Pocket’s IPO has gone the same way as those of other recently filed wireless S-1s-nowhere. In light of that, Pocket recently gained permission from the Securities and Exchange Commission to float a private placement to institutional investors. Riker doesn’t see any correlation between his company’s default of its first installment payment (a problem that will disappear when the FCC changes the payment schedule) and the scrutiny under which a company must be examined by the SEC and the FCC to justify the financial risk of investing in a startup operation and of its being worthy of owning government licenses. In fact, Pocket management is looking for ways to “clear” the S-1 to cancel its IPO intent so that it can search for new money elsewhere.
“The market is suspect of wireless today,” Riker said. “It has put us in a bind financially.” Because typical institutional investors probably will stay away from the upcoming private placement, Riker is counting on “contrarians” to buy Pocket’s shares; such investors sniff out dark-horse candidates and commit for up to five years in waiting for the market’s attitude to change.
While Riker made no bones about holding back Pocket’s first interest check to the FCC, he did admit that another payment to an investor group had been missed, causing a default with a vendor. That situation was cleared up via a waiver and some hard negotiations, he said. As a result of those negotiations, Pocket’s creditors now have certain financial-approval rights over such things as selling a market and any “significant” expenditures.
Ericsson, Nortel and Stromberg each have holding companies that split Pocket’s markets roughly into thirds, allowing each a security interest in Pocket. While Riker called this arrangement “just a legal structure” and “paper corporations,” one vendor insider told RCR that the investors want to make sure they don’t lose any of the multimillions they’ve sunk into Pocket. They also want to make sure there is something to operate or to sell should Pocket hit bottom. Because Riker signed a confidentiality agreement following the recent negotiations, he could not divulge the intricacies of any failure trigger, but he did mention that bankruptcy certainly would be one.
Riker doesn’t believe any vendor-takeover scenario will occur, saying, “Our vendors can’t take over the company because they’re foreign entities, and it wouldn’t be worth it to sell the properties because their valuations are under the water.” Riker maintained that the three manufacturers have no interest in becoming operators-that their only concerns lay in selling GSM equipment and in establishing a GSM footprint.

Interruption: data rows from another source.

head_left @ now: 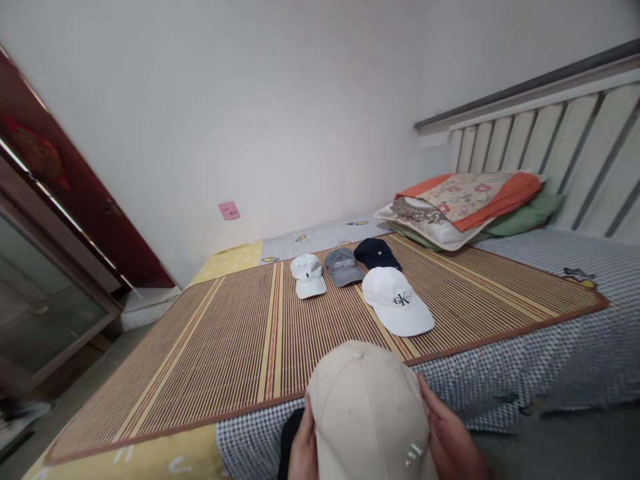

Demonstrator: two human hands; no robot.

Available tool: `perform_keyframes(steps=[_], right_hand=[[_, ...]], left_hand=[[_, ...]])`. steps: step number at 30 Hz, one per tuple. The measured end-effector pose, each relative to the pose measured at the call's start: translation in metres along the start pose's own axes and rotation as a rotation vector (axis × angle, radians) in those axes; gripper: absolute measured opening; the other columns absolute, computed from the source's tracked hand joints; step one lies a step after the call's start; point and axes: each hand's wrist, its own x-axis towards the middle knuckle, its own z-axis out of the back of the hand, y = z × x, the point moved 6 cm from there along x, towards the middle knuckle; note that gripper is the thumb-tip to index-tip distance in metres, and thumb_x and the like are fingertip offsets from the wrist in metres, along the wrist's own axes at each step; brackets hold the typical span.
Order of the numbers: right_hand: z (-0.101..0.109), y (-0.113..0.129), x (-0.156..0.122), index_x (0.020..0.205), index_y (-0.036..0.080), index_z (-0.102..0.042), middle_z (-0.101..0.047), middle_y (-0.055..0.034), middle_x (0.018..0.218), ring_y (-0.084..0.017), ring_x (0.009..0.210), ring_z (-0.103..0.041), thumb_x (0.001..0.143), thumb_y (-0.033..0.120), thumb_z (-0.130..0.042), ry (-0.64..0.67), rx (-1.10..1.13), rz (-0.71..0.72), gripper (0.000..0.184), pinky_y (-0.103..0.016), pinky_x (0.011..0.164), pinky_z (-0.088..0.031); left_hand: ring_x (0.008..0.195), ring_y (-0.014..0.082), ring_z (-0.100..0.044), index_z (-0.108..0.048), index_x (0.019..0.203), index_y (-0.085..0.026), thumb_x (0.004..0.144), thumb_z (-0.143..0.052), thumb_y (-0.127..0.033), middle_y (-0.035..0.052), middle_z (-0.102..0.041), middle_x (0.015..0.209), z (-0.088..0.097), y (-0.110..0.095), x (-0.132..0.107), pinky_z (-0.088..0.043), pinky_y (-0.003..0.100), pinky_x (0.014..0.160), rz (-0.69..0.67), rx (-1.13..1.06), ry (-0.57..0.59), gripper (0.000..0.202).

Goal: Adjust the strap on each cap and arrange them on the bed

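A beige baseball cap (365, 407) is held up in front of me at the bed's near edge, its crown toward the bed. My left hand (304, 447) grips its left side and my right hand (447, 433) its right side; most fingers are hidden behind the cap. Beyond it on the mat lie a white cap with black letters (397, 303), a smaller white cap (308, 275), a grey cap (343, 267) and a black cap (377, 253). The grey and black caps sit close beside each other.
A striped bamboo mat (220, 347) covers much of the bed, over a checked sheet (540, 373). Pillows (470, 200) are stacked at the right, by a white slatted headboard (530, 143). A pink note (229, 211) is on the wall. A dark red door (85, 180) stands at left.
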Motion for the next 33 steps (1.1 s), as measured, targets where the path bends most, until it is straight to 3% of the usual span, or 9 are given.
perform_keyframes(steps=[4,7,11,14,17,24,30,33], right_hand=[[-0.006,0.0,0.003,0.106,0.02,-0.08,-0.079,-0.0086,0.118,-0.033,0.138,-0.055,0.067,0.043,-0.09,0.128,0.07,-0.068,0.046,-0.047,0.119,-0.04],[-0.004,-0.003,0.005,0.107,0.021,-0.08,-0.077,-0.0087,0.122,-0.032,0.139,-0.053,0.071,0.038,-0.087,0.144,0.093,-0.082,0.041,-0.046,0.121,-0.038],[0.003,-0.006,0.007,0.114,0.023,-0.077,-0.077,-0.0073,0.124,-0.028,0.14,-0.053,0.081,0.04,-0.077,0.106,0.093,-0.082,0.037,-0.043,0.121,-0.037],[0.006,-0.009,0.005,0.115,0.02,-0.077,-0.076,-0.0092,0.124,-0.029,0.14,-0.052,0.081,0.047,-0.075,0.052,0.075,-0.086,0.043,-0.044,0.121,-0.037],[0.005,-0.014,0.001,0.114,0.018,-0.078,-0.076,-0.0108,0.124,-0.03,0.141,-0.051,0.081,0.054,-0.072,-0.008,0.027,-0.098,0.049,-0.045,0.12,-0.037],[0.0,-0.029,-0.009,0.121,0.018,-0.075,-0.077,-0.0106,0.123,-0.029,0.14,-0.052,0.084,0.061,-0.066,-0.016,-0.011,-0.141,0.057,-0.045,0.121,-0.036],[0.0,-0.044,-0.017,0.106,0.022,-0.081,-0.079,-0.0077,0.116,-0.032,0.136,-0.057,0.08,0.067,-0.066,-0.043,-0.12,-0.215,0.054,-0.044,0.116,-0.043],[0.014,-0.045,-0.013,0.094,0.022,-0.083,-0.081,-0.0083,0.11,-0.033,0.136,-0.057,0.076,0.067,-0.069,-0.185,-0.266,-0.253,0.051,-0.043,0.114,-0.046]], left_hand=[[0.143,0.0284,-0.048,-0.054,0.142,-0.026,0.103,-0.018,-0.06,0.0076,-0.062,0.143,0.015,0.002,-0.006,-0.01,0.04,0.127,-0.003,-0.018,-0.084,0.063],[0.145,0.0278,-0.044,-0.053,0.144,-0.024,0.103,-0.013,-0.06,0.0073,-0.058,0.148,0.017,0.005,-0.009,-0.009,0.039,0.127,0.026,-0.055,-0.09,0.067],[0.146,0.0282,-0.042,-0.056,0.142,-0.026,0.104,-0.012,-0.06,0.0056,-0.058,0.146,0.008,0.004,-0.005,-0.007,0.04,0.127,0.024,-0.049,-0.023,0.067],[0.146,0.0292,-0.043,-0.055,0.142,-0.027,0.104,-0.015,-0.06,0.0058,-0.06,0.146,0.009,0.003,-0.005,-0.007,0.041,0.127,0.02,-0.04,-0.034,0.064],[0.145,0.03,-0.044,-0.056,0.142,-0.026,0.104,-0.019,-0.06,0.007,-0.06,0.146,0.018,0.003,-0.008,-0.009,0.041,0.127,0.023,-0.045,-0.086,0.063],[0.147,0.0302,-0.041,-0.049,0.147,-0.024,0.101,-0.021,-0.066,0.0093,-0.057,0.148,0.043,0.0,-0.02,-0.008,0.043,0.128,0.067,-0.033,-0.114,0.069],[0.146,0.0304,-0.043,-0.058,0.141,-0.021,0.101,-0.021,-0.066,0.0093,-0.062,0.143,0.059,0.001,-0.025,-0.011,0.045,0.127,0.101,-0.015,-0.164,0.07],[0.144,0.0328,-0.045,-0.066,0.134,-0.021,0.099,-0.028,-0.069,0.0107,-0.064,0.142,0.052,0.007,-0.021,-0.013,0.047,0.127,0.141,-0.01,-0.171,0.07]])
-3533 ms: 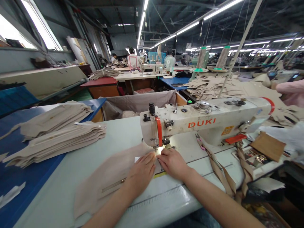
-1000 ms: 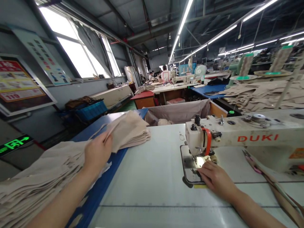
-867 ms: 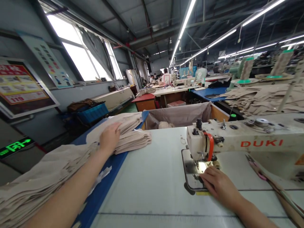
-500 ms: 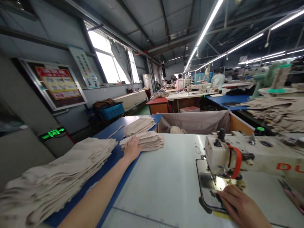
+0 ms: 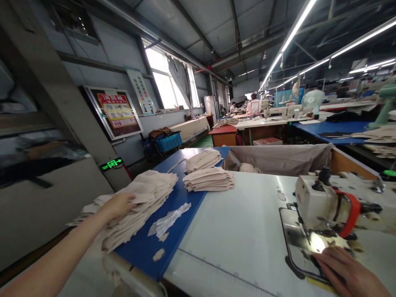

In a related matter, one thorn in Pocket’s side continues to be National Telecom PCS Inc. and Paradise Com
munications Services Inc., which have been after Riker & Co. since Pocket won American Samoa away from NatTel in the C-block auctions. In an antitrust action filed last week at the U.S. District Court of the Southern District of New York, NatTel and principal Jack Robinson charged Pocket, Westinghouse Electric Corp., DCR PCS Inc. and CE Capital Consultants Inc. with “conspiracy to collude in a federal government auction and unlawfully divert to themselves and for their own benefit investment funds earmarked for the plaintiffs.” The defendants were cited for violation of the Sherman Act, breach of contract, tortious interference with contractual relations and fraud. NatTel seeks damages in excess of $1 billion.
This latest bullet fired from NatTel’s litigation arsenal is the first to land in the courts; petitions to the FCC regarding Pocket’s bidding strategies and financial partners filed by NatTel since last summer have not resulted in satisfaction for Robinson.